At first I had almost enjoyed the competition. I saw myself as a sassy young upstart invading the sacred halls of scholarly power. I was intent on making my mark. I was going to get to Stockholm, no matter what.
But I didn't reckon with the quiet, implacable Professor Wilson K. Potter, the department chairman. He was a slight, spare man, almost completely bald, with innocent blue eyes and a constant little half smile playing on his lips. The kind who could knife you in the back without a shred of remorse. Potter had his own ideas about who he would appoint as a full professor and who deserved a Nobel Prize.
I wasn't too worried about Potter. The man was notorious for putting his own name on his graduate students' work and claiming their ideas and sweat as his own. But since everybody knew it, it didn't really matter too much. The anti-Semitic little creep made life as difficult as he could for me, but I held my temper and wrote off Potter as one of the annoyances in life that had to be endured. He wouldn't be department chairman forever. I was young enough to think that I could wait him out. After all, I intended to stay at Columbia for the rest of my life.

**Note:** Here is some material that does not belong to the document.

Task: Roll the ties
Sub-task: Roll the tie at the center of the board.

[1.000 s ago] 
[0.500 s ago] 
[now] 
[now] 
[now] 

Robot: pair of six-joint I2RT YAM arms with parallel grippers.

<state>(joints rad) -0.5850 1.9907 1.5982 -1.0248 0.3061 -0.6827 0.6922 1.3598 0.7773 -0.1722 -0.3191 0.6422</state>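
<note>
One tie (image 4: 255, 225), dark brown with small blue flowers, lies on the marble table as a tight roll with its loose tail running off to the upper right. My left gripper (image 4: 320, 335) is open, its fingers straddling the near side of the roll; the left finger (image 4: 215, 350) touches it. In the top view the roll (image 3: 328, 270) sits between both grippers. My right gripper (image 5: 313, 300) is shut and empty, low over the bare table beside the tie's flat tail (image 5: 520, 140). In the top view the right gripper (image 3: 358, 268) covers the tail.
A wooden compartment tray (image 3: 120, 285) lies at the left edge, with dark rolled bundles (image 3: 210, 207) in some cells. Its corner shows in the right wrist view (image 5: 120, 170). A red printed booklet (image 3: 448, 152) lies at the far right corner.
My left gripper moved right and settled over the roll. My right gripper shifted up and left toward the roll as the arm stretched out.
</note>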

It was the cancer patent that tripped me up.
My first warning of trouble came at the annual Christmas cocktail party in the faculty club. A man approached me. He looked several years younger than I, but already soft, round-faced, starting to bloat. Still, he looked prosperous in a way that scientists seldom attained. Most of the other faculty members were in their usual well-worn tweeds or skirts and blouses. This guy was in a dark blue three-piece suit and an actual school tie.

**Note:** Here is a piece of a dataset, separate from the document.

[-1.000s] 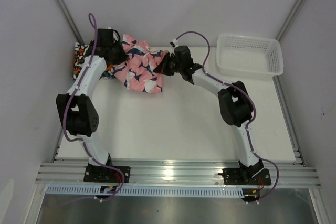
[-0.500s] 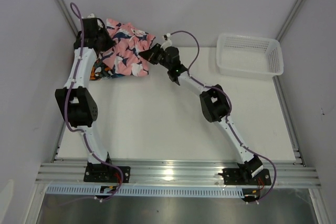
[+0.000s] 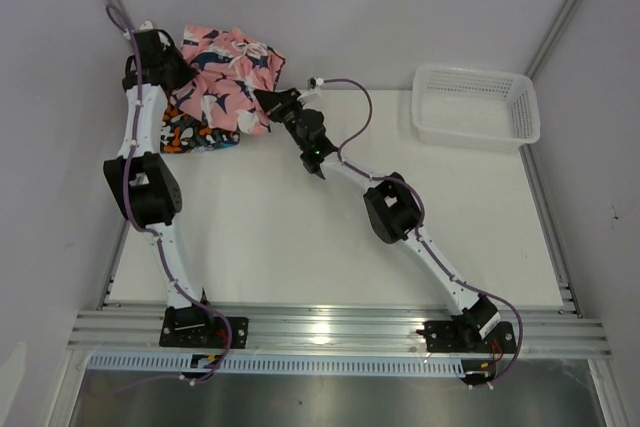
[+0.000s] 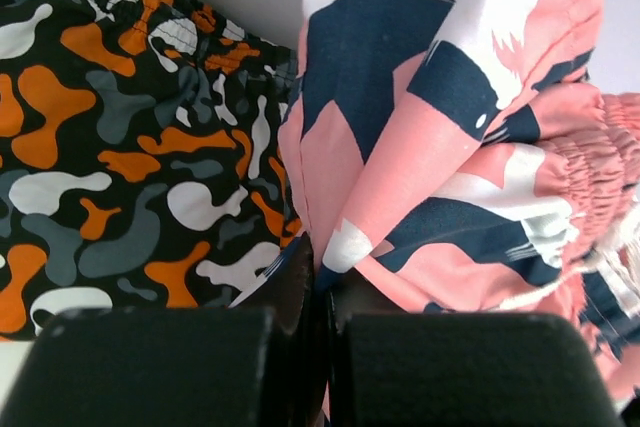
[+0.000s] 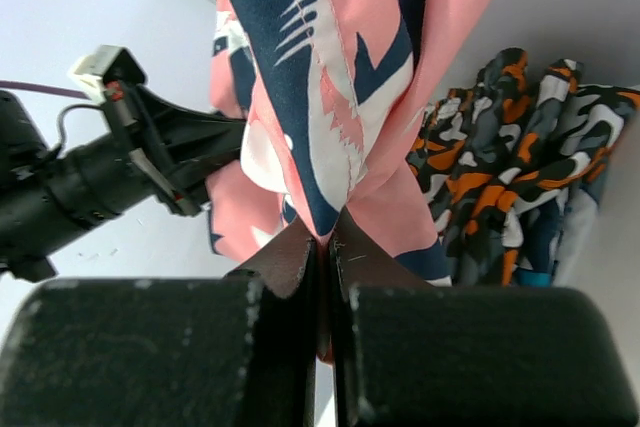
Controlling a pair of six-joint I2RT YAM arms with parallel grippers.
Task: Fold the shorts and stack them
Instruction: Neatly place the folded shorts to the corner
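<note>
Our left fingers [image 4: 288, 287] are pressed together on a fold of the pink shorts [image 3: 225, 67], and our right fingers [image 5: 288, 259] pinch another edge of the same pair. We hold the cloth raised between the two sets of fingers, above the far left corner of the surface [image 3: 330, 217]. Just beside our left fingers lie the camouflage shorts [image 4: 110, 177]. Well right of our right fingers sits the white basket [image 3: 475, 107].
</note>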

“You're Professor Marshak, aren't you?” he asked me. I had been standing at the bar, getting a refill on my glass of white wine while I squinted through the smoke and laughing conversations and tinkling ice cubes at a certain sultry-looking professor of Romance languages sipping champagne across the crowded lounge. She was wearing a black sheath and looking bored with the older men surrounding her.
“Arthur Marshak,” I answered.
“I'm Greg Barrow.” He put out his hand. I took it briefly; it felt slightly clammy, but that might have been because he'd been holding his drink in it.

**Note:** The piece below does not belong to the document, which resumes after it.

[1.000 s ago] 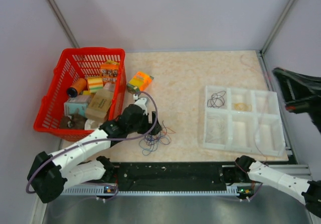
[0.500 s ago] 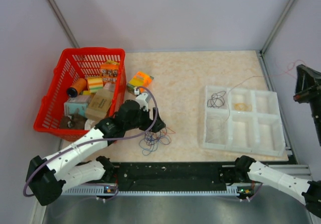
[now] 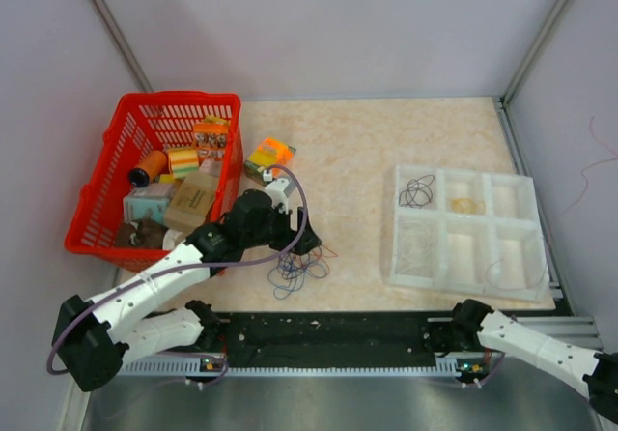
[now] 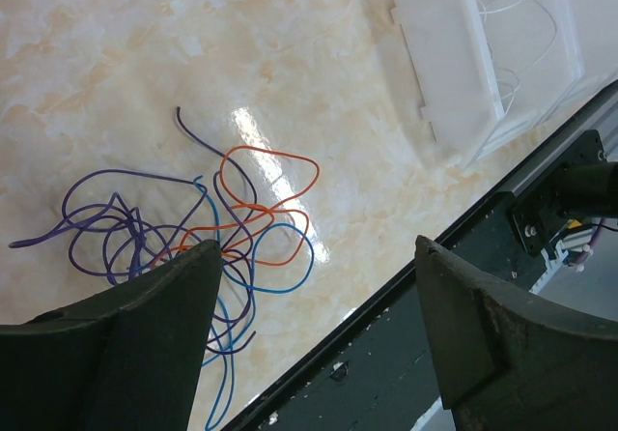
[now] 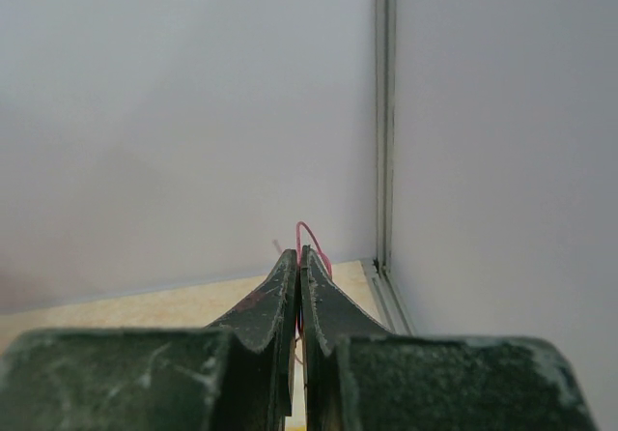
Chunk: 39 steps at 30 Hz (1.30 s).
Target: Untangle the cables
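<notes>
A knot of hair-thin cables point(image 4: 198, 228), purple, blue and orange loops crossing one another, lies on the table point(image 3: 386, 141) close to its near edge, left of the middle. The left gripper point(image 4: 314, 257) hovers directly above it, fingers spread wide and holding nothing.

Toward the table's right edge sits a white compartment tray point(image 3: 394, 223). A black cable point(image 3: 417, 192) is coiled in its far-left compartment and a yellowish cable point(image 3: 466, 204) in the far-middle one, while pale white strands point(image 3: 417, 247) show in the near cells. The right gripper point(image 5: 300, 255), raised out of the overhead camera's view, is clamped tight on a reddish cable point(image 5: 311, 236) that arches up from between its fingertips in front of the wall. A red basket point(image 3: 92, 204) of spools and boxes stands along the table's left edge, with an orange-and-green item point(image 3: 270, 154) just beside it.

The wires look nearly weightless and limp. They will likely slide on the glossy tabletop and drag their neighbours along when one is lifted. The best hold is probably an outlying part rather than the dense centre, such as the orange loop point(image 4: 275, 165) on the knot's tray side, pinched low against the table.
</notes>
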### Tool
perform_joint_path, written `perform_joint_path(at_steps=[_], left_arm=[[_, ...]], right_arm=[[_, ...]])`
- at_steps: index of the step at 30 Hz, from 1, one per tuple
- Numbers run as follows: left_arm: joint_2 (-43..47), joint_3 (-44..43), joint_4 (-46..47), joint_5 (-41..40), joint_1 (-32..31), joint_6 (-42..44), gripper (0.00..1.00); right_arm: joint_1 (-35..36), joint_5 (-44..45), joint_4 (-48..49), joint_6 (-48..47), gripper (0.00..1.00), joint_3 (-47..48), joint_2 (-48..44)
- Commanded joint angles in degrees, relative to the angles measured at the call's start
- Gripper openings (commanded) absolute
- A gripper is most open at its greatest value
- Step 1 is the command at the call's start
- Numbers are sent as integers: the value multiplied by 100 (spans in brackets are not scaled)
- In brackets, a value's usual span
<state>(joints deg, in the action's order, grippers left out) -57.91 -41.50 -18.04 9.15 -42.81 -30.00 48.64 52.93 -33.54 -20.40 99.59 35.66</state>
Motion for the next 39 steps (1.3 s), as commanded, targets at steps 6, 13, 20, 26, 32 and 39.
perform_joint_path(at_steps=[6,13,20,26,32,39], left_arm=[[34,-201,293,254,9,-6,86],[192,-201,135,219,0,38,86],[412,-61,205,210,9,-76,86],[500,-25,143,219,9,-41,86],[544,-78,108,228,9,-6,86],[772,-25,-6,149,9,-15,86]], right_arm=[[49,-265,93,1116,0,-1476,-296],[58,-766,339,1232,0,-1277,335],[58,-801,989,529,0,-599,811],[49,-512,1402,335,0,-1238,627],[58,-363,1482,607,0,-2039,389],[49,656,-411,2966,0,-2848,-111]])
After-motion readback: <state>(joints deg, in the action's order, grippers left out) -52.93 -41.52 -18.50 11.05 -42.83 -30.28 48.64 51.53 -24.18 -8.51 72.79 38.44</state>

“What department are you in?” I asked. It was a standard question at faculty bashes; an icebreaker, like asking one's astrological sign.
“Actually, I'm not a faculty member. I'm with the university's legal staff.”
“A lawyer?” I drew back in mock horror.
Greg Barrow chuckled tolerantly. “I'm afraid you're going to like lawyers even less in a few days.”
“How so?”
“It's this patent you've applied for.”
“What about it?”
“The rights belong to the university.”